Tuesday, March 11, 2014

A plea to policy makers

11 of 31 at Two Writing Teachers!
Dear state education officials, politicians, foundation executives, and other education policy makers:

Do you know what I did this afternoon when one of my administrators asked how I was doing? I burst into tears. Why?

I'm tired. Tired of 11-hour days at school... followed by quick dinners and more schoolwork until I collapse, exhausted, in bed. Tired of yearning to improve my teaching craft and collaborate with other educators, but not having opportunities built into my workday to do so. Tired of struggling to meet the demands of decisions made far from my classroom, by people who have never sat beside my students or walked beside me.

I'm discouraged. Discouraged by policies and rhetoric implying that, despite giving every ounce of my time, energy, and love, I'm not doing enough. Discouraged by the demeaning idea that perhaps if someone dangled a carrot over my head, I'd do a better job. Discouraged by the constraints of an antiquated educational system poorly equipped for our modern world. Discouraged because I know my ELL students' unique needs, but I feel like my voice is lost below the clatter of money and the red faces of ideology.

I'm heartbroken. Heartbroken by the stories my students share about the challenges they endure. Heartbroken when struggling students fall through the cracks despite my best efforts, simply because their gaps are too big and our resources are too few. Heartbroken at constantly having to choose which class will get less than my best, because I just ran out of time to give them the activities or feedback they really need. Heartbroken to see my newly enthusiastic readers and writers fret and lose their confidence in the face of dull, arduous tests. Heartbroken as lifeless, isolated numbers replace these vibrant, determined human beings who really have grown so much throughout the year.

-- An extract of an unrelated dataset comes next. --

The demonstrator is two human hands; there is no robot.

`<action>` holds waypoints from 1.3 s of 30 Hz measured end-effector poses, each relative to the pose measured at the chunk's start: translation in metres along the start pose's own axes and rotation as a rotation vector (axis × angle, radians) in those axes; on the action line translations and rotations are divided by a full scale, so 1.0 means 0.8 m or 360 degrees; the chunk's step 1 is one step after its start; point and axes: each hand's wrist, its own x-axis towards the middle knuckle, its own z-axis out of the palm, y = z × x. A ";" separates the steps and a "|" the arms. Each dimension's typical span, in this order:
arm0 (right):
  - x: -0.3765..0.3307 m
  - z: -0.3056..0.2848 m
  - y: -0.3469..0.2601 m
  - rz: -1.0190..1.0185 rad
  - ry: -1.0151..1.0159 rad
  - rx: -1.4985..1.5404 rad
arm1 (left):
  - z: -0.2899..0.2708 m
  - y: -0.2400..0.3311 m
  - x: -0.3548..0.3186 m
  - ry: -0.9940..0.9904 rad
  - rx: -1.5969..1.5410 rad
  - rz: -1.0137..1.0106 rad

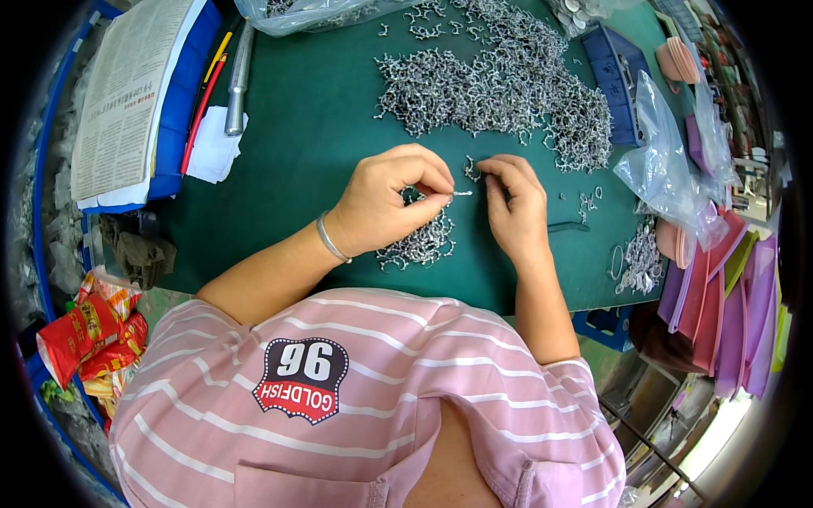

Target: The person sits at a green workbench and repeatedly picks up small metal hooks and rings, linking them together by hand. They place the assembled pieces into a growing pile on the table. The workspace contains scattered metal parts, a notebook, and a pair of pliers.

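Near the middle of the green table, my left hand [391, 199] pinches a small, thin silver metal piece [461, 193] between thumb and fingertips. Close by on the right, my right hand [518, 203] has its fingertips on a small curved silver metal piece [470, 168]. The two pieces are apart. Under my left hand lies a small pile of similar curved metal pieces [423, 244], partly hidden by the hand. A much larger heap of them [491, 89] spreads over the far part of the table.
At the left, a newspaper [118, 102] lies on a blue bin, beside a red pencil [203, 114] and a metal rod [240, 80]. On the right are a blue tray [611, 80], a clear plastic bag [665, 169] and a bunch of silver pieces [641, 261].
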 end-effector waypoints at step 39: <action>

So I cry. Sometimes in my classroom, sometimes at home, and yes, sometimes in the principal's office. But crying won't help my students.

So I take a deep breath and open up my laptop, because I love my students.

But we sure could use a little help.


  1. Ahh Jen, I think we are all feeling the pressure and now it is standardized test seasons. I too am ready for policy makers to stand aside and let me teach!

  2. Well said. I hope your principal at least was understanding. Ours is not. :-(

    1. Oh yeah, he was so nice and supportive! I'm really lucky to work in a building with positive, encouraging administrators! I'm sorry that's not the case for everyone.

  3. I think your essay post today should be on NCTM's site and out where the public can read it.
    Most people have no idea really how difficult a good teacher's job is. No idea how oppressive the top-heavy so-called accountability can be. Where's the time to do anything we yearn to do???
    I think your last line might read stronger, something like: "We could use your help."
    I like your honesty. I like the heart.

  4. There is more than one post today that shares your sadness, Jennifer. I'm so sorry that it's that tough. I know you're such a wonderful teacher, doing so, so much for those students. I hope tomorrow will be a better day.

  5. I read this post to my husband and he said, "Wow! That's powerful stuff!" I feel like I have heard similar frustrations from many other teacher friends. Sometimes this aspect of teaching scares me. You are a good example of persevering in spite of the frustrations that come from the "higher ups." Your students are blessed!

  6. Jennifer, I feel your pain! I don't have much time to work with my ELLs because it is our annual testing season. One on one speaking tests take such a long time. Your graduation exams remind me a bit of mine in Finland. All day exams. I wish you a sunny day with time to relax tomorrow! Prayers for strength coming your way!

  7. I'm sorry I missed this on Tuesday. I think we all have those days--we had teachers in tears at school yesterday in our training session and more this morning. You work with your whole heart for the students you serve. I join you in wishing that others (legislators, unions, boards, etc) worked as wholeheartedly for us.

  8. Wow, Jen, this was an amazing slice. I'm sorry for your frustrations, but I also know that you do the very best that you can for your students each and every day.